**EXERCISE**.
Your answer should be the lines of the listing that contain the word "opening".

**DATASET EXCERPT**.
= = =

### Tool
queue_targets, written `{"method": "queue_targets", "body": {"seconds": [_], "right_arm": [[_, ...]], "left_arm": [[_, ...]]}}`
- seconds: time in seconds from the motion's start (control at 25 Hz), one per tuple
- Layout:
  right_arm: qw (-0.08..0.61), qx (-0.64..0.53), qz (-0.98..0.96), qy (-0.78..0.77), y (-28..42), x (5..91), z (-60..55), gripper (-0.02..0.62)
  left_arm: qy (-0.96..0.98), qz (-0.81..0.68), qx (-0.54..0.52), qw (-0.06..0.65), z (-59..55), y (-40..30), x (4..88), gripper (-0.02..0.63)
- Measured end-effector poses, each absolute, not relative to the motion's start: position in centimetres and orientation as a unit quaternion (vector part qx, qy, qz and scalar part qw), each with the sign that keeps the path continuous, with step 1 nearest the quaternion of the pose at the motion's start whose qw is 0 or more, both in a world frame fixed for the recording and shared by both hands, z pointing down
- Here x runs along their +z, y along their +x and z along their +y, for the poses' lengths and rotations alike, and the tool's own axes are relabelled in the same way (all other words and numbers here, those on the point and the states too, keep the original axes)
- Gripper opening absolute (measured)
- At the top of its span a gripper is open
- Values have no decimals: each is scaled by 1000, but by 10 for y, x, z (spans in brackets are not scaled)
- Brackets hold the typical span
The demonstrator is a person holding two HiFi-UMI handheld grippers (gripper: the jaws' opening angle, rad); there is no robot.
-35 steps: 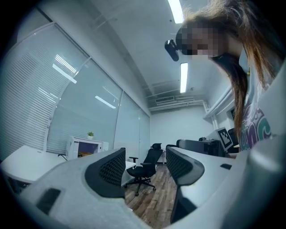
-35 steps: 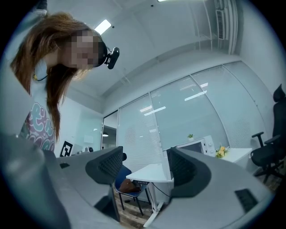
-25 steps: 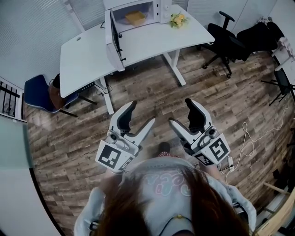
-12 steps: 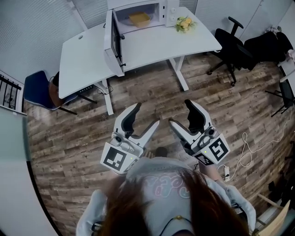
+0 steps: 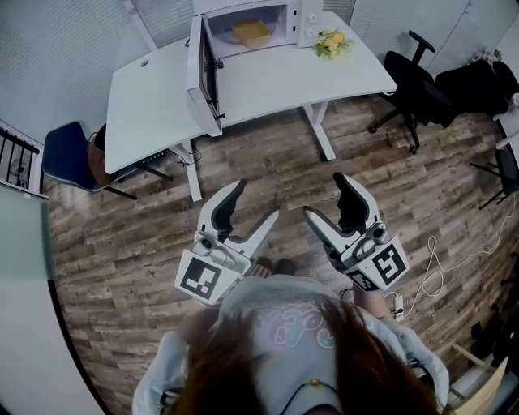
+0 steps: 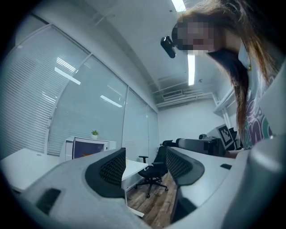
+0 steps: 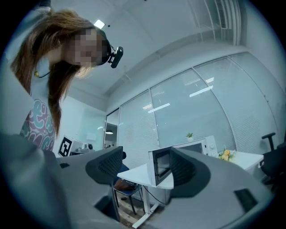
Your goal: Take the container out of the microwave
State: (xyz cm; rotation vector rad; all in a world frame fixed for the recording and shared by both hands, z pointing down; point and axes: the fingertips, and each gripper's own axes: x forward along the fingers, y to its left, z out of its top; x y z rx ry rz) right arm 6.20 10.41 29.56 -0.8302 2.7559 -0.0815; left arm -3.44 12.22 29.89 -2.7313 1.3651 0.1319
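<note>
The white microwave (image 5: pixel 255 18) stands at the far edge of a white table (image 5: pixel 154 101), its door (image 5: pixel 203 69) swung open to the left. A yellow container (image 5: pixel 251 31) sits inside the cavity. Both grippers hang over the wooden floor, well short of the table. My left gripper (image 5: pixel 253 201) is open with nothing in it, and so is my right gripper (image 5: pixel 323 195). In the left gripper view, the microwave (image 6: pixel 87 147) shows far off beyond the open jaws. The right gripper view shows the microwave (image 7: pixel 187 150) with its open door (image 7: pixel 160 165).
A bunch of yellow flowers (image 5: pixel 331 40) lies on the table right of the microwave. A black office chair (image 5: pixel 418 77) stands right of the table and a blue chair (image 5: pixel 69 158) to its left. A white cable (image 5: pixel 442 251) trails over the floor at the right.
The table and microwave have shifted slightly in the head view as the person moved. Both grippers stay open and empty in front of the body.
</note>
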Motion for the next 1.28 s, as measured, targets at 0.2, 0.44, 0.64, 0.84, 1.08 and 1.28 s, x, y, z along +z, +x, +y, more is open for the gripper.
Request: {"method": "queue_targets", "body": {"seconds": [0.2, 0.44, 0.64, 0.84, 1.08, 1.28], "right_arm": [[132, -24, 947, -291, 64, 295, 98, 319], [139, -28, 945, -294, 72, 294, 94, 318], [138, -28, 946, -293, 76, 297, 95, 318], [130, -33, 950, -283, 75, 303, 95, 318], [115, -17, 952, -282, 72, 306, 88, 318], [117, -8, 949, -294, 75, 306, 65, 318]], "left_arm": [[-893, 447, 45, 32, 118, -37, 301, 255], [-893, 447, 44, 22, 112, -33, 303, 255], [-896, 440, 52, 25, 111, -24, 301, 255], [-895, 442, 55, 23, 110, -21, 303, 255], [-891, 451, 48, 18, 104, -29, 311, 255], [-890, 452, 45, 24, 80, -34, 314, 255]]}}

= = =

**RESULT**.
- Gripper opening absolute (measured)
The demonstrator is a person holding two HiFi-UMI handheld grippers (gripper: the jaws' opening angle, rad); there is no robot.

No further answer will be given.